Nell’intervista con Il soleCyndy Wylde è chiara: la presenza del suo saggio sugli scaffali delle librerie non segnala la fine del suo approccio. Lontano da ciò.
“Scrivere il saggio è una cosa, ma è davvero quello che succede dopo ad essere decisivo. Se è interessante, è perché pensiamo insieme», spiega l’autore della comunità Pikogan situata nel nord-est di Abitibi-Témiscamingue.
Sviluppato parallelamente alla stesura della sua tesi di dottorato, il saggio pubblicato in aprile divulga in particolare le questioni relative alle donne indigene incarcerate. Lei stessa dipendente del sistema carcerario per molti anni, Cyndy Wylde racconta le realtà che affliggono i detenuti indigeni sollevando al contempo “la persistenza del razzismo sistemico” nei confronti delle donne delle Prime Nazioni.
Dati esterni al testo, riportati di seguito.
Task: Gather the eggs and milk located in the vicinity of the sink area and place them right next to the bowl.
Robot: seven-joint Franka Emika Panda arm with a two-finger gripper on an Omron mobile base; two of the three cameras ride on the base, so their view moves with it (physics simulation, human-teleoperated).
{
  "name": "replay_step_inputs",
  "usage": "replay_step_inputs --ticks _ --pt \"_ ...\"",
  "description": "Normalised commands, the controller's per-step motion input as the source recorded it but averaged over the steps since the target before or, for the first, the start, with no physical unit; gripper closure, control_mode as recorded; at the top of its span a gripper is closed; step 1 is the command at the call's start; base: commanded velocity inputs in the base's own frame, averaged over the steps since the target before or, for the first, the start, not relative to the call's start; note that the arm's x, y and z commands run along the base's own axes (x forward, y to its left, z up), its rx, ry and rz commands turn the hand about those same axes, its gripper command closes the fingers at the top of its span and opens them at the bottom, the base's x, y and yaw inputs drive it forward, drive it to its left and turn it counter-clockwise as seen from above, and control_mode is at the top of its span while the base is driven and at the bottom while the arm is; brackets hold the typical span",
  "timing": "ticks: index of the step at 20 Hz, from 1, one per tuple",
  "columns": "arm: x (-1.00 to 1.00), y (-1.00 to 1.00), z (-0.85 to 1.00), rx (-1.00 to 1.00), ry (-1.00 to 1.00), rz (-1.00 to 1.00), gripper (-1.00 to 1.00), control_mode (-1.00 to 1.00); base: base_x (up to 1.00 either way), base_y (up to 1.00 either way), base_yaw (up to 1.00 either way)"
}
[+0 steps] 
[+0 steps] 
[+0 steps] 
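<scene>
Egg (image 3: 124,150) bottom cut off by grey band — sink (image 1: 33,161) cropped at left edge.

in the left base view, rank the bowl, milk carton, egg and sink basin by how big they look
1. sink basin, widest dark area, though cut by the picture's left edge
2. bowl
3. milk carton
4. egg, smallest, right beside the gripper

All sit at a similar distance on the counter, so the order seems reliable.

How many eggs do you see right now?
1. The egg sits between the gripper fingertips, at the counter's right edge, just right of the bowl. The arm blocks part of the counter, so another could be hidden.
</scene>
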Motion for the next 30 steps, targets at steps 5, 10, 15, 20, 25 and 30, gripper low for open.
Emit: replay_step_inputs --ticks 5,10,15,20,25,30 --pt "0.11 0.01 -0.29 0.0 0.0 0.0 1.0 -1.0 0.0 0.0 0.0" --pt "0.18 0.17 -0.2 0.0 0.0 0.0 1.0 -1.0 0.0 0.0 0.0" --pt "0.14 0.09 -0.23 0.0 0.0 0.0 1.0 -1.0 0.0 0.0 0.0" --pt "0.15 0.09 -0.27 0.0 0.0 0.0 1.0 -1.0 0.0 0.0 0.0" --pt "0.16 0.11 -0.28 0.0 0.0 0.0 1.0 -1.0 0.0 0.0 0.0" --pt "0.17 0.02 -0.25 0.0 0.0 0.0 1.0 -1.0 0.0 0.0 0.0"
“Quando facciamo una tesi di dottorato, è un argomento che ci portiamo dietro da diversi anni e quindi è certo che affermavo di avere alcuni elementi da condividere a riguardo”, afferma. “Per me è un pretesto per utilizzare alcuni elementi della mia tesi e trasformarli in un saggio pubblico che possa interessare alle questioni del sistema”.
“Una crisi”
Le donne indigene detenute non vengono trattate adeguatamente, insiste l’autrice. Inoltre, le donne delle Prime Nazioni sono sovrarappresentate nelle strutture di detenzione del Quebec. “Dobbiamo rivedere l’intero sistema”, dice quando le viene chiesto quali siano le conclusioni della sua ricerca.
“Per me è una crisi e i numeri lo confermano. A livello federale, una donna incarcerata su due è indigena e, in Quebec, una donna su dieci, mentre noi rappresentiamo il 2,3% della popolazione”.
Nonostante tutto, Cyndy Wylde è fiduciosa. “Ci sono così tante mani tese oggi che non credo che si possa tornare a una situazione così negativa come prima”, sottolinea. Tra le opportunità di dialogo, l’autore considera la Fiera del libro delle Prime Nazioni come un’opportunità per “incoraggiare la scrittura indigena” e “riconoscere il parlare apertamente”.
“È uno spazio culturalmente sicuro per noi. È il nostro salotto, esulta Cyndy Wylde. “Vedere tutta questa letteratura indigena mi rende così orgoglioso perché mi dico che abbiamo così tanto da condividere e discutere”.
Allunga la mano
Pubblicato da Éditions Hannenorak, il suo saggio gli permette ora di stabilire un dialogo con i suoi lettori. La sua “intenzione primaria”, nel realizzare questo progetto, è sempre stata quella di avviare una riflessione sui possibili cambiamenti, assicura.
“Si parla molto di traumi intergenerazionali, ma ci sono anche cose belle che sono state trasmesse intergenerazionalmente, compresa l’insubordinazione”.
L’autrice evidenzia anche il suo uso quasi sistematico di esempi concreti e personali per illustrare il suo punto in tutto il saggio. Quando fa questo nota una maggiore comprensione e una migliore assimilazione delle realtà spiegate.
“Volevo che suscitasse discussioni e riflessioni. Non è per piangersi addosso, assolutamente, ma per illustrare tutti gli ambiti in cui non funziona e cosa è possibile fare come individuo e come società”.
Dal 14 al 17 novembre si terrà la Fiera del Libro delle Prime Nazioni. Cyndy Wylde parteciperà in particolare all’intervista “Sopravvivere e lasciare in eredità al femminile” alla Maison de laliterature, venerdì 15 novembre.